Nathaniel Tongovula (born 7 September 1996) is a Sierra Leonean footballer who plays as a forward.

==Career==
===Club===
Tongovula previously played for Ports Authority F.C. of the Sierra Leone National Premier League. While playing in his homeland, Tongovula was known by the nickname Anderson. To open the 2013 SLNPL season, a Sierra Leone journalist stated that Tongovula "stole the show displaying his skills with the ball" as Port Authority drew with FC Johansen. In Port Authority's next match, he scored his first goal of the season as the team won 3–1 against the Republic of Sierra Leone Armed Forces FC which put Port Authority in the league lead early in the season. In June 2014, he was invited for a trial with Sporting Kansas City of Major League Soccer and was granted a three-year American entry visa. In February 2015, he went on trial with the Seattle Sounders FC 2, the reserve squad of the Seattle Sounders FC, another MLS club.
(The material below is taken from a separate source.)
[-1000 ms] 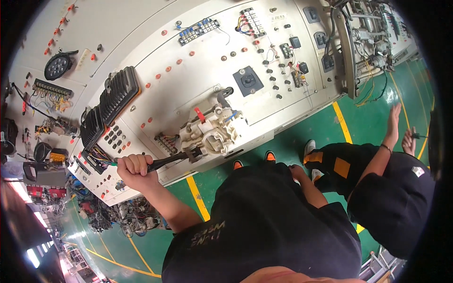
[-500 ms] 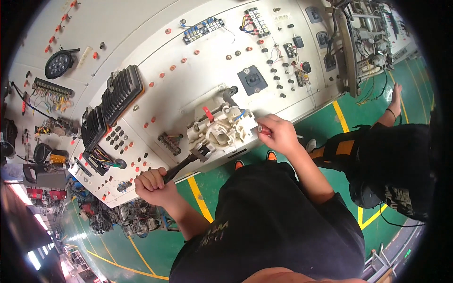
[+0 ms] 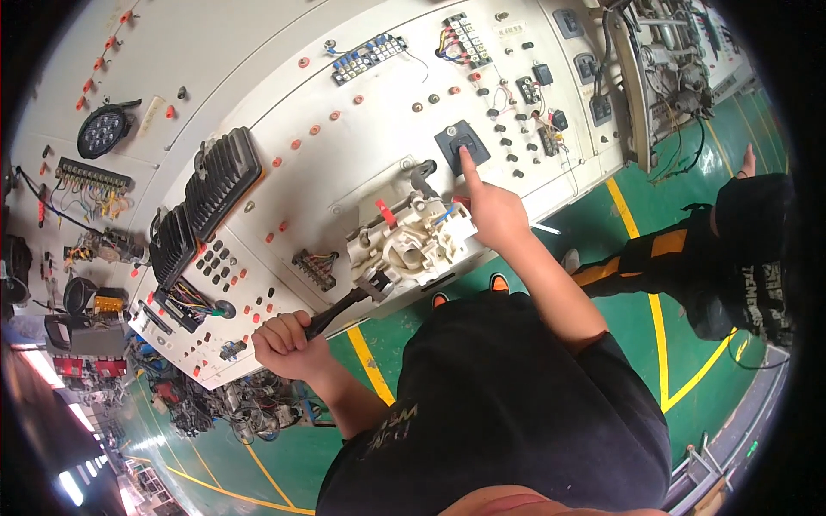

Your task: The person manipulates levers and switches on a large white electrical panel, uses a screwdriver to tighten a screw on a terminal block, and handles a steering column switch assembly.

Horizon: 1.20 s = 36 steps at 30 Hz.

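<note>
Near the middle of the surface's [image 3: 387,129] front edge sits the white plastic housing [image 3: 409,249], black lever [image 3: 340,311] angled out toward the left corner. Left hand [image 3: 288,346] is wrapped round the lever's outer end. Right hand [image 3: 499,215] is at the housing's right side, index finger out over the black square plate [image 3: 480,156], others curled; can't tell if the fingertip touches. Hands are well apart. Reddish thing [image 3: 462,202] shows by the curled fingers, pale rod [image 3: 546,228] pokes out past the wrist. Can't tell if that's one tool or how it's held.

Risks, my read:
- Long lever, grip at the far end: a hard pull loads its root, could crack the plastic.
- Can't see the housing's mount from where I stand. If loose, same pull could twist it toward the front edge.
- If the reddish thing is in the palm, pointing weakens the hold; it could drop past the edge to the floor [image 3: 594,241].
- Housing swinging left could catch the terminal block's [image 3: 317,269] wires.
</note>
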### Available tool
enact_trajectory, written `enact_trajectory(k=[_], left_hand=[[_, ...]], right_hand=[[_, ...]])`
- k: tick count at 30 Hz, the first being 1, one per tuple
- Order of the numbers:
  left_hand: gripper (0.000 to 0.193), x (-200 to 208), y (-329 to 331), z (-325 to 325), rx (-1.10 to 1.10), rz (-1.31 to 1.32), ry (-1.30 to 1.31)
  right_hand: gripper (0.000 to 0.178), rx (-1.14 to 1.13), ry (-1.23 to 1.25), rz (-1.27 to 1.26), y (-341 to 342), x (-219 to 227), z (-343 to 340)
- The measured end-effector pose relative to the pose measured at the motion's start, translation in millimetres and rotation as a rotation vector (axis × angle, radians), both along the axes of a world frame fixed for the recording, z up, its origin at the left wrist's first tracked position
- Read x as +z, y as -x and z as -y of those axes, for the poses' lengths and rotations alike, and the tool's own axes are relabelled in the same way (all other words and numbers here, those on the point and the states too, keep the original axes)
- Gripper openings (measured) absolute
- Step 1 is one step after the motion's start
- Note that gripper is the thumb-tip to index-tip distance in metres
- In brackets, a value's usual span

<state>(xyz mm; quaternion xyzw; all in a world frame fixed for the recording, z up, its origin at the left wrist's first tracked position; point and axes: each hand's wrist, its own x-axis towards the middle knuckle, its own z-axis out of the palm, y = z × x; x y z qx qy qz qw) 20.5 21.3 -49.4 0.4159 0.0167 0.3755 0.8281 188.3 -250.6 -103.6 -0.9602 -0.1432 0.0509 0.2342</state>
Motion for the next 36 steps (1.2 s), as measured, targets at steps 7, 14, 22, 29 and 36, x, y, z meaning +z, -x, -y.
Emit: enact_trajectory(k=[7,14,22,29,36], left_hand=[[0.044,-2,-2,1,-0.002,0.023,-0.013],[0.043,-4,-2,0,-0.034,0.066,-0.053],[0.042,-5,-2,0,-0.07,0.101,-0.067],[0.043,-5,-1,-2,-0.074,0.086,-0.007],[0.043,-4,1,0,-0.017,0.027,0.014]], right_hand=[[0.084,0.056,0.09,0.034,-5,0,-6],[0.085,0.089,0.171,0.028,-5,1,-8],[0.084,0.097,0.263,-0.035,-4,11,-7],[0.089,0.059,0.294,-0.12,-7,15,-3],[0.099,0.067,0.147,-0.087,-1,5,8]])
Around this time, Tongovula's agent and former coach were the subject of controversy as Ports Authority claimed that they were allegedly not informed of the player's trial with Seattle and that Tongovula's parents had been presented with an agency agreement which was not registered with the SLFA. Tongovula eventually signed with Sounders 2 and was part of the team's senior squad while also playing with the academy team beginning with its 2014–2015 season. He made his league debut for the club on 5 June 2015 coming on as an 80th-minute substitute for Sam Garza against the Tulsa Roughnecks. Tongovula made his Lamar Hunt U.S. Open Cup debut in the second round of the 2015 edition against the Kitsap Pumas. He started the match and provided an assist to Pablo Rossi as Seattle earned the 4–2 victory.

===International===
Tongovula has represented Sierra Leone at the youth level, including during its 2015 African U-20 Championship qualification campaign. He has been called up to the senior squad, including in May 2014 for a 2015 Africa Cup of Nations qualification match against Swaziland.